Goal of the exercise> Please take the lines from the one holding "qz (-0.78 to" through the one holding "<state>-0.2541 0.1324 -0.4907" in the data below and copy them exactly.

Excerpts from a dataset:

::::::

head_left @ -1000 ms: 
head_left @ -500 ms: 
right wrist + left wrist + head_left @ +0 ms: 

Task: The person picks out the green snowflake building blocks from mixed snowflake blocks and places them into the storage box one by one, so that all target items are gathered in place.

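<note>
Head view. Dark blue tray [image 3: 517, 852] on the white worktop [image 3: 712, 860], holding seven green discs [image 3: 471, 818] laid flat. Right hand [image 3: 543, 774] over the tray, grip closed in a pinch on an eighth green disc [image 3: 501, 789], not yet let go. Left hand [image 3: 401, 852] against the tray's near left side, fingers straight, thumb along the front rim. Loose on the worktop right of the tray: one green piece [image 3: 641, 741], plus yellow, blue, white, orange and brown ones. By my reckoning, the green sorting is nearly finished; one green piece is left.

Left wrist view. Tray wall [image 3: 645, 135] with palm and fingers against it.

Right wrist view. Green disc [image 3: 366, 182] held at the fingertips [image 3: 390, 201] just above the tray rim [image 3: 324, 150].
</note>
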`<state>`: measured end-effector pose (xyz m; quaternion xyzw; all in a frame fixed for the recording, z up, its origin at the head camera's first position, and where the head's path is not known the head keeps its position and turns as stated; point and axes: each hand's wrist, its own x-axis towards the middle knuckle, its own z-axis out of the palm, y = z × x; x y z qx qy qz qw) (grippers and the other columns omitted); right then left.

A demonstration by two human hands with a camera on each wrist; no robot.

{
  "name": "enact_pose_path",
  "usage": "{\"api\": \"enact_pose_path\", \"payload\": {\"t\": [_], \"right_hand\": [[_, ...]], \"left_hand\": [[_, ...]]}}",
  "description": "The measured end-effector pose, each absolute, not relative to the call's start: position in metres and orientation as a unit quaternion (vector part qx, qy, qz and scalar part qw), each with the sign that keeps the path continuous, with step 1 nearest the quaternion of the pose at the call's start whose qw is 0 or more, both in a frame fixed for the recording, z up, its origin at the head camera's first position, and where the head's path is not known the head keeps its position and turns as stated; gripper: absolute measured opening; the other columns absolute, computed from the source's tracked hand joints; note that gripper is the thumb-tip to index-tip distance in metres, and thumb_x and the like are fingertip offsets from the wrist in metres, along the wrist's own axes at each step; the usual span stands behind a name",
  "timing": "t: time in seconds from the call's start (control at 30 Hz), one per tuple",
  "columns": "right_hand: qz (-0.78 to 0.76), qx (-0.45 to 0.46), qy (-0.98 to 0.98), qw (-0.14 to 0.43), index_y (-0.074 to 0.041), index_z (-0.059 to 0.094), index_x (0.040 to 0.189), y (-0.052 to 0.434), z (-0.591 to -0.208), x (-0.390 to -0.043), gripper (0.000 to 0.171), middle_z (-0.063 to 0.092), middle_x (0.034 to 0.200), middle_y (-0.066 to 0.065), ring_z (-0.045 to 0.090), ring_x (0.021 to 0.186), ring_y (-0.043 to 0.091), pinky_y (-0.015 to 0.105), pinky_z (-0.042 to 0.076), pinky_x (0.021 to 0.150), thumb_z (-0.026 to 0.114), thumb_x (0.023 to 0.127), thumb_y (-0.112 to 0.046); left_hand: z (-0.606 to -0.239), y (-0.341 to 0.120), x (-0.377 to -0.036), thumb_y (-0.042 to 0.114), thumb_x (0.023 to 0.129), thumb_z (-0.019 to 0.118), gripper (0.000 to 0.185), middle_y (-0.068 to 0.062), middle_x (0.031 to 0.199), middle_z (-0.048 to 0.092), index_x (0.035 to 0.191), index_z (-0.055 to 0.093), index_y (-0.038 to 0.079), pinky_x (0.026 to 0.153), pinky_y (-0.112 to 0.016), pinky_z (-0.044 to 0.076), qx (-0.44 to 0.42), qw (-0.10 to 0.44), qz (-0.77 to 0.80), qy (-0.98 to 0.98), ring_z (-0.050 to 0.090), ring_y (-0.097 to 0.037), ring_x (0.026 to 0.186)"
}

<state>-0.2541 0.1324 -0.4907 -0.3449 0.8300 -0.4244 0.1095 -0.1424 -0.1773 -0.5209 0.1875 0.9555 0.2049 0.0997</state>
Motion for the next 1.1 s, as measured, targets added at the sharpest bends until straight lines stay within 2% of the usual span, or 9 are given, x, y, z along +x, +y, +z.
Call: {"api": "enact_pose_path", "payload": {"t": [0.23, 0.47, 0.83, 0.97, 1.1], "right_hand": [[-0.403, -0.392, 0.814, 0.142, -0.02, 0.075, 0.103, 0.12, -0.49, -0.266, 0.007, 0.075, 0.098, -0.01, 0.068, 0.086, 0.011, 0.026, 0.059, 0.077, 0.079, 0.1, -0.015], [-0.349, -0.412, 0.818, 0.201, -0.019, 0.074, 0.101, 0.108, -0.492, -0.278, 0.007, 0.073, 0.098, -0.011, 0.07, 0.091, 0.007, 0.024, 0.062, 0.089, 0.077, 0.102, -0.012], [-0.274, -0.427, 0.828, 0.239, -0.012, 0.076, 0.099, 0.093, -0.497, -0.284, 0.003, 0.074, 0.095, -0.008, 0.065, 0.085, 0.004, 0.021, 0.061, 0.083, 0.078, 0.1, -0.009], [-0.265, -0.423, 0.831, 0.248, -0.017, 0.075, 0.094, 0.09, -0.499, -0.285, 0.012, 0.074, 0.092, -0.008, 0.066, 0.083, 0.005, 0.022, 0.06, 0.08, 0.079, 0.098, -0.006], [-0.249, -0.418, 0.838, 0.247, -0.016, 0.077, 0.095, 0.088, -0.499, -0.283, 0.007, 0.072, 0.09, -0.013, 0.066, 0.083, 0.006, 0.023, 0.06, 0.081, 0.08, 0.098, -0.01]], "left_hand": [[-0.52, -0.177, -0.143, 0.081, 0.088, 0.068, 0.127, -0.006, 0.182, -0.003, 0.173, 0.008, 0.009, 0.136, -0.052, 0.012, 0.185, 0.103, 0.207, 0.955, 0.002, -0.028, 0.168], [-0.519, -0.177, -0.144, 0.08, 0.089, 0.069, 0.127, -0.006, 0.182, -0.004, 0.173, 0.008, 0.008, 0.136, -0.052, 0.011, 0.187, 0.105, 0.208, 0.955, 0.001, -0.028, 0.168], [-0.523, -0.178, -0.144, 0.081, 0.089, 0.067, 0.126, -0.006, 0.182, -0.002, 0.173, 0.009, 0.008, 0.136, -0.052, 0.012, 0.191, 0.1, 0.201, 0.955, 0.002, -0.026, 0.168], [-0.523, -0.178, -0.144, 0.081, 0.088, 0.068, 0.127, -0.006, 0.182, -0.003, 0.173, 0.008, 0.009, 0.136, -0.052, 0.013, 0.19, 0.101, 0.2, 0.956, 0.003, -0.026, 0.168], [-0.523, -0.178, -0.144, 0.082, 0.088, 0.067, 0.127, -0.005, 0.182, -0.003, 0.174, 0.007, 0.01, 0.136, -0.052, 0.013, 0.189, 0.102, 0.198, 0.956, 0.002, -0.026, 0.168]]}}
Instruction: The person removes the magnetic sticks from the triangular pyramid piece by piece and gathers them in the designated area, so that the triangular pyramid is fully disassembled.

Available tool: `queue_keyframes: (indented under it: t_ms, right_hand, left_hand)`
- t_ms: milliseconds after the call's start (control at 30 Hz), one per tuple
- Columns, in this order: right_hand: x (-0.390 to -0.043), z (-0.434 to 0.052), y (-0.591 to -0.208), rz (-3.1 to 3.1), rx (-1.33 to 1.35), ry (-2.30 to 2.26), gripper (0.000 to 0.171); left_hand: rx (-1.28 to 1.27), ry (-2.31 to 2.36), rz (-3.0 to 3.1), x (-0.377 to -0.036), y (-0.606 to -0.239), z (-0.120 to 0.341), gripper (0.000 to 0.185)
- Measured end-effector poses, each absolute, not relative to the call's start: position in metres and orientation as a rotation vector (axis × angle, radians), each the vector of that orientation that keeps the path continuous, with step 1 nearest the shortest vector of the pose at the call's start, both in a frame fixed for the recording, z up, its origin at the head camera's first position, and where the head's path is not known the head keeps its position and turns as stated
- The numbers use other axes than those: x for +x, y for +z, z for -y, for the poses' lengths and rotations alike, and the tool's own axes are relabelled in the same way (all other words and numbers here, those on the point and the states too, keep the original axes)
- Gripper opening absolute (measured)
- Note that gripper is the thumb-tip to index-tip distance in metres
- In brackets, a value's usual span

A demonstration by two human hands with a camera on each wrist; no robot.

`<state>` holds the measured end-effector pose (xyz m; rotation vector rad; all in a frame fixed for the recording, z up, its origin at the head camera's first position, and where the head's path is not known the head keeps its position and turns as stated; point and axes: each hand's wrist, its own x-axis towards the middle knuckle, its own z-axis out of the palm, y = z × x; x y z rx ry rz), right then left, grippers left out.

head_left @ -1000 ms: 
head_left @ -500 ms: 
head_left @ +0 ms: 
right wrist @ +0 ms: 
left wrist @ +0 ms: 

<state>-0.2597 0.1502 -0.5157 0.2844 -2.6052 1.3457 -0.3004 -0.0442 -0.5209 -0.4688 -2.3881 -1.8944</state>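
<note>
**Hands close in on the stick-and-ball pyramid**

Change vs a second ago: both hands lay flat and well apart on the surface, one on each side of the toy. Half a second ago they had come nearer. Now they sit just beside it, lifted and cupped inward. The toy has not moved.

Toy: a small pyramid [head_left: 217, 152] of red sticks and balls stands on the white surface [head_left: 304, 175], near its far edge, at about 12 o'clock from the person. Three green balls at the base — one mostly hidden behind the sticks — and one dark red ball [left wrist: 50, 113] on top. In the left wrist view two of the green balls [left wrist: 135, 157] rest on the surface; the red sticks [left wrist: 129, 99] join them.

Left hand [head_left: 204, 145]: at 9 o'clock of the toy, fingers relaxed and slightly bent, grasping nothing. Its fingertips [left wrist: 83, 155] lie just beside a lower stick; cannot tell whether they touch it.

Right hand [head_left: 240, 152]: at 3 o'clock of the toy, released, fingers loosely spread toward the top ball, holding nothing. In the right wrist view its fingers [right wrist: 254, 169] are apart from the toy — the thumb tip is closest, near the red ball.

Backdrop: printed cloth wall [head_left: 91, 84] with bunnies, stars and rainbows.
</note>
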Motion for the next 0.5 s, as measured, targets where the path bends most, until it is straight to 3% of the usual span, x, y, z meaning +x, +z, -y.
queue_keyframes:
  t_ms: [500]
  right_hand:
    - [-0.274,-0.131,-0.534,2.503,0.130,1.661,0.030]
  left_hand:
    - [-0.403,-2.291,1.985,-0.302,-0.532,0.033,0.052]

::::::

Response>
  "columns": "right_hand: qz (-0.78 to 0.76), qx (-0.45 to 0.46), qy (-0.98 to 0.98), qw (-0.14 to 0.43), index_y (-0.074 to 0.041), index_z (-0.059 to 0.094), index_x (0.040 to 0.189), y (-0.052 to 0.434), z (-0.591 to -0.208), x (-0.390 to -0.043), gripper (0.000 to 0.171), middle_z (-0.063 to 0.092), middle_x (0.034 to 0.200), middle_y (-0.066 to 0.065), ring_z (-0.045 to 0.090), ring_x (0.021 to 0.186), ring_y (-0.043 to 0.091), pinky_y (-0.015 to 0.105), pinky_z (-0.042 to 0.076), pinky_x (0.021 to 0.150), thumb_z (-0.026 to 0.114), thumb_x (0.023 to 0.127), thumb_y (-0.112 to 0.046); left_hand: z (-0.606 to -0.239), y (-0.341 to 0.120), x (-0.377 to -0.036), thumb_y (-0.042 to 0.114), thumb_x (0.023 to 0.129), thumb_z (-0.019 to 0.118), gripper (0.000 to 0.185), middle_y (-0.068 to 0.062), middle_x (0.031 to 0.199), middle_z (-0.048 to 0.092), index_x (0.035 to 0.191), index_z (-0.055 to 0.093), index_y (-0.038 to 0.079), pinky_x (0.026 to 0.153), pinky_y (-0.112 to 0.016), pinky_z (-0.044 to 0.076), qx (-0.44 to 0.42), qw (-0.10 to 0.44), qz (-0.77 to 0.80), qy (-0.98 to 0.98), ring_z (-0.050 to 0.090), ring_y (-0.097 to 0.037), ring_x (0.026 to 0.186)"
}

<state>-0.2541 0.1324 -0.4907 -0.3449 0.8300 -0.4244 0.1095 -0.1424 -0.1773 -0.5209 0.1875 0.9555 0.2049 0.0997</state>

With this, the exercise is done.